= Beginning of Section =

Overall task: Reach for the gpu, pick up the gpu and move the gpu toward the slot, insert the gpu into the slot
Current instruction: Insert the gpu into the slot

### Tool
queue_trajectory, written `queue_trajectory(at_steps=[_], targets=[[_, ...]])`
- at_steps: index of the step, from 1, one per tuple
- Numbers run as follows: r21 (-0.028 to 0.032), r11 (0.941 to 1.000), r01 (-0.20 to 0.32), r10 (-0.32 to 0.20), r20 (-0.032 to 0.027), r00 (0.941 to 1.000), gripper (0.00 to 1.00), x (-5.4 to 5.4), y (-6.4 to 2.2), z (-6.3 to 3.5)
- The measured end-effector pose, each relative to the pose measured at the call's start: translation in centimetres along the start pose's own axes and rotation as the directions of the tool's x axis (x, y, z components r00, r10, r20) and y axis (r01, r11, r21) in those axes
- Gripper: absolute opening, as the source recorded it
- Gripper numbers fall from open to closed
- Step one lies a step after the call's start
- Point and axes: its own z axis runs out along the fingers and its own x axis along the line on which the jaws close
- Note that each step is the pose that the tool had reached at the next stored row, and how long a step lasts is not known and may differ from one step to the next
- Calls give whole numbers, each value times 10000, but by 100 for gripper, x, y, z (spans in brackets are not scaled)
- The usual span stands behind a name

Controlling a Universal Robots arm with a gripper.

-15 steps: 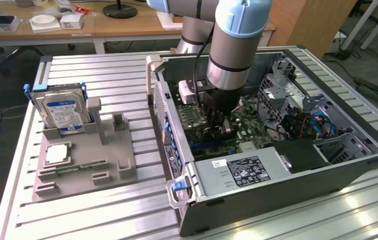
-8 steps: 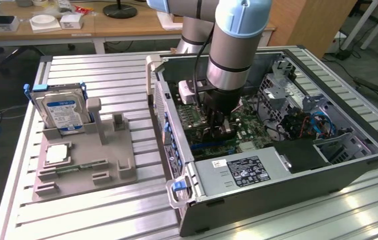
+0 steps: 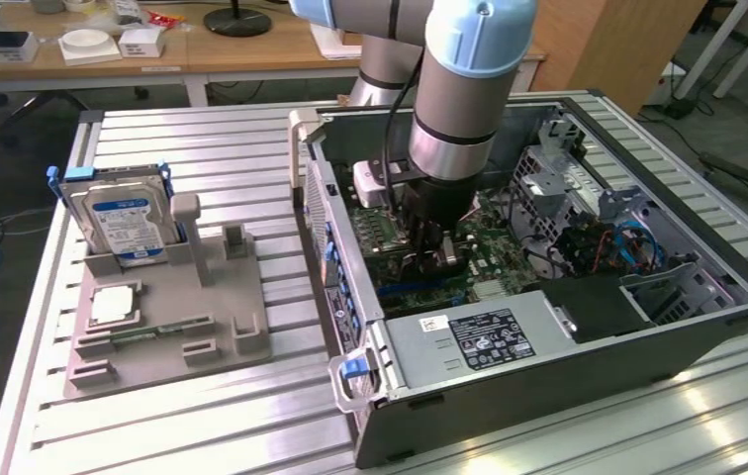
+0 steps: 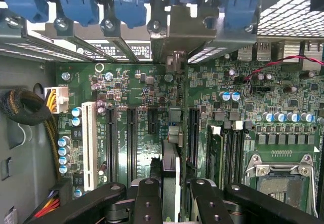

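Observation:
My gripper (image 3: 433, 249) reaches down into the open computer case (image 3: 691, 336), low over the green motherboard (image 3: 493, 259). In the wrist view the gpu (image 4: 171, 176) shows edge-on as a thin upright card between my two black fingers (image 4: 147, 201), and my gripper (image 4: 174, 203) is shut on it. The card stands in line with the long black expansion slots (image 4: 130, 143), between two of them. Its grey metal end bracket (image 4: 185, 31) sits at the case's rear wall, under the blue clips (image 4: 129, 1). The slot directly beneath the card is hidden by it.
Outside the case, at the exterior view's left, a grey fixture (image 3: 163, 317) holds a blue-labelled hard drive (image 3: 124, 223) and a small green memory stick (image 3: 163, 327). A power supply (image 3: 480, 341) fills the case's near end. Cables (image 4: 30, 110) and capacitors (image 4: 65, 155) lie beside the slots.

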Motion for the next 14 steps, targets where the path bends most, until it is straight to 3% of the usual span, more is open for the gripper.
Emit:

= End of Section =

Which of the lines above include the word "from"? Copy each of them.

- at_steps: index of the step, from 1, one per tuple
- Gripper numbers fall from open to closed
- Note that each step is the pose that the tool had reached at the next stored row, and how long a step lasts is not known and may differ from one step to the next

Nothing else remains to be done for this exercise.